EXERCISE DESCRIPTION
Given the listing that follows, report all lines in which the string "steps" occurs.

--- --- ---

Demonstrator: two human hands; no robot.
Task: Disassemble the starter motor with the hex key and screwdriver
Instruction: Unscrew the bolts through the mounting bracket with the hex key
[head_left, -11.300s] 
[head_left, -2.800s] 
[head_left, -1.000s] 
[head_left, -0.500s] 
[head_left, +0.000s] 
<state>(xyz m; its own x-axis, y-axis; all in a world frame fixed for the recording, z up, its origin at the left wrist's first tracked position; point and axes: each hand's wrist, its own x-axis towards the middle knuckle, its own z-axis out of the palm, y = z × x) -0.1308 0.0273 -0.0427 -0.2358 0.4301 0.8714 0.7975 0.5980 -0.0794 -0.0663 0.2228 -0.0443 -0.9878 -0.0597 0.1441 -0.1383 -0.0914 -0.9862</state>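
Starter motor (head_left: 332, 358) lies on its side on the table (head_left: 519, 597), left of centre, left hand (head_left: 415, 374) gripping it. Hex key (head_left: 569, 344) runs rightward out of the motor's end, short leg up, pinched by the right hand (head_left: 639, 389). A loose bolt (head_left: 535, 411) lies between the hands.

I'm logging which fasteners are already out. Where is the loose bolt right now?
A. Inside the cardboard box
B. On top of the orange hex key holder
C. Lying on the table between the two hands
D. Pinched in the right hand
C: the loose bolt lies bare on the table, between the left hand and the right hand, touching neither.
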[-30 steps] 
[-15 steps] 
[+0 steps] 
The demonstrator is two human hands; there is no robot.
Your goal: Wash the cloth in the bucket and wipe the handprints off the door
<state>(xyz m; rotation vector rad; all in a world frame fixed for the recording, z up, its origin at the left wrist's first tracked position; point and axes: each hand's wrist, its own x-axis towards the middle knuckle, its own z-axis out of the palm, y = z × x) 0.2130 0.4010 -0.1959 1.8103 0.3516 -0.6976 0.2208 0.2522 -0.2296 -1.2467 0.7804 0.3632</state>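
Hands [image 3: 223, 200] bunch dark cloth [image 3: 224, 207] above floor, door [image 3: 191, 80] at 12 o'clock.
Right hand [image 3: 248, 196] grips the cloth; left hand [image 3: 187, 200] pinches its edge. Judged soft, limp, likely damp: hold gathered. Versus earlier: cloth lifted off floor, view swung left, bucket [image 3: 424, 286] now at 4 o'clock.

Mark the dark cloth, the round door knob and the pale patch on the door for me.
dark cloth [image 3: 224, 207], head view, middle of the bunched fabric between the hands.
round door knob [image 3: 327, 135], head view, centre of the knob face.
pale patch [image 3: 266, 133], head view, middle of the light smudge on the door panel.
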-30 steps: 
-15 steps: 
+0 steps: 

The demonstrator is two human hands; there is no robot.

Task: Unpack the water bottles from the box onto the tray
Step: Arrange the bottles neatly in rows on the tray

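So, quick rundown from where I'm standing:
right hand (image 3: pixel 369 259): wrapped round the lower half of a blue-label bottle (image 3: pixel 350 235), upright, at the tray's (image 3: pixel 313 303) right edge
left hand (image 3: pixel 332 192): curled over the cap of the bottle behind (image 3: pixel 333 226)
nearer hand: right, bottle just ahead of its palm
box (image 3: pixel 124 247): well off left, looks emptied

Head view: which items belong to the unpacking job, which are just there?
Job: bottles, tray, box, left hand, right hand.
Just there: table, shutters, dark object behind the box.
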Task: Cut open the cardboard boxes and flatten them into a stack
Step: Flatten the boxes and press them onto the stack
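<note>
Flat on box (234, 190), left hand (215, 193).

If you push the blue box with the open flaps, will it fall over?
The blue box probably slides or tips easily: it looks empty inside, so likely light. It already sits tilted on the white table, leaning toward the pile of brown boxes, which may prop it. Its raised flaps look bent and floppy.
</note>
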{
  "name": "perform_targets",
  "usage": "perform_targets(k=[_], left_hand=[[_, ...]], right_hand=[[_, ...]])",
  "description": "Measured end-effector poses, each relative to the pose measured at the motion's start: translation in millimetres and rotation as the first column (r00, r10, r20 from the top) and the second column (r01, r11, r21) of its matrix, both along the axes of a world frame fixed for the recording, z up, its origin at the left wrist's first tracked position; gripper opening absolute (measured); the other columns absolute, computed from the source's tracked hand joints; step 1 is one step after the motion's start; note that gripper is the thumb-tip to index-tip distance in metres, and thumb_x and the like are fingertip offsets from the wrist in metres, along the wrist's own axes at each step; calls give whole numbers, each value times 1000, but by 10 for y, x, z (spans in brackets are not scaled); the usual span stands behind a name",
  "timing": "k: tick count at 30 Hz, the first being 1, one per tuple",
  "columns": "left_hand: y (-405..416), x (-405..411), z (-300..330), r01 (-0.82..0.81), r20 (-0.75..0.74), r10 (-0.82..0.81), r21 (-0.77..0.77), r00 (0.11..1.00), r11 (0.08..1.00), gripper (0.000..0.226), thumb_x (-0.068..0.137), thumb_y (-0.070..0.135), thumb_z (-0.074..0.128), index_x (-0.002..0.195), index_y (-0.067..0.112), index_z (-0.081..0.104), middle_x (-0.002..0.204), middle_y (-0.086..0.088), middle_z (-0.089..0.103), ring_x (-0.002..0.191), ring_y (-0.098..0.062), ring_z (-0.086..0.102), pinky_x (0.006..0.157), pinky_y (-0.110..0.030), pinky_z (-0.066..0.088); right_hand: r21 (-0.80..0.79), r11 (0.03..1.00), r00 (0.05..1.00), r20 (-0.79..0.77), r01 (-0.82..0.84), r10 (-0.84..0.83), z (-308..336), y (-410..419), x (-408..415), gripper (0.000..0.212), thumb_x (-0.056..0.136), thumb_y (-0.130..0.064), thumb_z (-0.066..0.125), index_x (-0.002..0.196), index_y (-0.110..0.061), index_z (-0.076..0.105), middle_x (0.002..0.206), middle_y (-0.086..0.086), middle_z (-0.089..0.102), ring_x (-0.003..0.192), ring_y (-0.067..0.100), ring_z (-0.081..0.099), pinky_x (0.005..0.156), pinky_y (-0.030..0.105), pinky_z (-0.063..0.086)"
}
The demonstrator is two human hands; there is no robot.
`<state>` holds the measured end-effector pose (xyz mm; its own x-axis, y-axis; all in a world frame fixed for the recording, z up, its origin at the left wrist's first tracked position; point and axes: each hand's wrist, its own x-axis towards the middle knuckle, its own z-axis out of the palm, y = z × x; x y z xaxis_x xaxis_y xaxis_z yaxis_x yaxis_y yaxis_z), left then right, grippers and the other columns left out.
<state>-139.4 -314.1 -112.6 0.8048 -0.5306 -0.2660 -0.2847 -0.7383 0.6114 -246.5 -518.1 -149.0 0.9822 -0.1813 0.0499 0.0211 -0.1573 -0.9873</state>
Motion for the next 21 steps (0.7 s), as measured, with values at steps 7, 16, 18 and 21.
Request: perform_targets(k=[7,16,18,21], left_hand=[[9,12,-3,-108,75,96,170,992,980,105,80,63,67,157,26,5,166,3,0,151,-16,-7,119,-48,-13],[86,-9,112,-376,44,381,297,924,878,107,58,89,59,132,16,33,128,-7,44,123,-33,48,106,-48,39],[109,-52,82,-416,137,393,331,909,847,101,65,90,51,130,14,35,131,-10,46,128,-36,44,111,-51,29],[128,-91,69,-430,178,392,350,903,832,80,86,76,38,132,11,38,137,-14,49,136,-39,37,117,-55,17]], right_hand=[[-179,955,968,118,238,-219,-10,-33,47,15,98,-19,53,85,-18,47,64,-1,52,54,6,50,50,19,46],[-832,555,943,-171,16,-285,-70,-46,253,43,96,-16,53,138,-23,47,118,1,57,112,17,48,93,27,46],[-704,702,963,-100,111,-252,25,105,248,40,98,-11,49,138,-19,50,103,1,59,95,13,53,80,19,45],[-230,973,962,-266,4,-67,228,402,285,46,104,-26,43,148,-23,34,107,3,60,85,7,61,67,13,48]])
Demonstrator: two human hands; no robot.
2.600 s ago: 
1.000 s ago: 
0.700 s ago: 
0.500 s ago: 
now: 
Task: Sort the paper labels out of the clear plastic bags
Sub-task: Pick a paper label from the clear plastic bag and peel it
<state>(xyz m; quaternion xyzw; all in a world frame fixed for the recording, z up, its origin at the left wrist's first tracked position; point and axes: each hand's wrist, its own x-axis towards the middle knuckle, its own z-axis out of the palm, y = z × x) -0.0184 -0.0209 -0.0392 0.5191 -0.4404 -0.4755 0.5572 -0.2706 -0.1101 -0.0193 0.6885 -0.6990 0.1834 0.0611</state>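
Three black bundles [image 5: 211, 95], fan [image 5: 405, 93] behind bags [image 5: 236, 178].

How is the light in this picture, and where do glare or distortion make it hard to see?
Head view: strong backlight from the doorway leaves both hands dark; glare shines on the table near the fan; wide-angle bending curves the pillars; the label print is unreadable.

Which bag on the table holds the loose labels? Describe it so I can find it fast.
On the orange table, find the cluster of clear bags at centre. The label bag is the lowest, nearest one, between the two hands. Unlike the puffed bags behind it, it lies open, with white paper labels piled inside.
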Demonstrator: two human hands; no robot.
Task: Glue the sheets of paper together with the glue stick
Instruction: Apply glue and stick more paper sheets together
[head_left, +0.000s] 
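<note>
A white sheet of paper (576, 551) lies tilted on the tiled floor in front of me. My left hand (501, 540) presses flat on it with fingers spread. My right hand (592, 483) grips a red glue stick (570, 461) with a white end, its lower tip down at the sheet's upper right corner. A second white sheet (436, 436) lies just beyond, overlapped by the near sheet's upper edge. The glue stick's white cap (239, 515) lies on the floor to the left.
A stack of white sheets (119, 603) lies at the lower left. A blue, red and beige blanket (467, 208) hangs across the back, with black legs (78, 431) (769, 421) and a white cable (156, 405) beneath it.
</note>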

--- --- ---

WRITTEN REPLY
[-30 steps] 
[-15 steps] 
[+0 steps] 
-30 steps: 
-15 steps: 
+0 steps: 
Motion for the next 21 steps (0.7 s), as measured, with values at steps 7, 16, 18 and 21.

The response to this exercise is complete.